▶ Exercise requirements
Which lines of the records below contain the string "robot"? Report each of them.

[Data entries]
####################

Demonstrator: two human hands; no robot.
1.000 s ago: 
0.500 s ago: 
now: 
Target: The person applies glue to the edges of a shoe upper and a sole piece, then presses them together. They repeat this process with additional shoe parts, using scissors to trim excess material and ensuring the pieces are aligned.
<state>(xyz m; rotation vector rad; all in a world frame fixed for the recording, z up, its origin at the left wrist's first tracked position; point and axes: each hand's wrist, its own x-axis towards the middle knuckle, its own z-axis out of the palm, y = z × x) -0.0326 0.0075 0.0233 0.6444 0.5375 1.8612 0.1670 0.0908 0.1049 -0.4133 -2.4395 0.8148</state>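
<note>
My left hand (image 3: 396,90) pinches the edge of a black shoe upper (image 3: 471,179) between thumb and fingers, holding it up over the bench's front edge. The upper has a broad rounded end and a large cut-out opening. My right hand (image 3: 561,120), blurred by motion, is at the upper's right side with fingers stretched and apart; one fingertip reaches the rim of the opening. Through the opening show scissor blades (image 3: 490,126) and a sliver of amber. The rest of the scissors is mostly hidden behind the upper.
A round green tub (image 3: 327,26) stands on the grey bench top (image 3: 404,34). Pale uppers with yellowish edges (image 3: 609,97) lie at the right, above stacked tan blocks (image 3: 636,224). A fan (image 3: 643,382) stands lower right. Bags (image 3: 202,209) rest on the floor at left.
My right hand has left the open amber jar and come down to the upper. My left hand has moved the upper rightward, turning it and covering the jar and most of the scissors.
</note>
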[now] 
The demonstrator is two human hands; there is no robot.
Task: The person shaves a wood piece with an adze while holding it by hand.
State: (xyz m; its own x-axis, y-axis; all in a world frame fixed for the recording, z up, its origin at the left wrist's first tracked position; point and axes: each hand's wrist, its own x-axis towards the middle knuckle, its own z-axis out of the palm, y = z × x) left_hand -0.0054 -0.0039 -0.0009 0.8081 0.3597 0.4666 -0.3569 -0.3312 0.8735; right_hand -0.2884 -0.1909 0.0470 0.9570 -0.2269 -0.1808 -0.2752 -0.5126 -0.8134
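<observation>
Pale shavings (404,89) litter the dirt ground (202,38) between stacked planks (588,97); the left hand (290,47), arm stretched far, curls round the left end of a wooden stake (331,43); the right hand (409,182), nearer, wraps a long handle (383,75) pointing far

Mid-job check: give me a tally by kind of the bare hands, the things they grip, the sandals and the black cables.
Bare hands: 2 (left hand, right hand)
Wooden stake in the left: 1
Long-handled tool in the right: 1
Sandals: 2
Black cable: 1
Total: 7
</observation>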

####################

▶ Exercise solution
Demonstrator: two human hands; no robot.
The demonstrator is two human hands; there is no robot.

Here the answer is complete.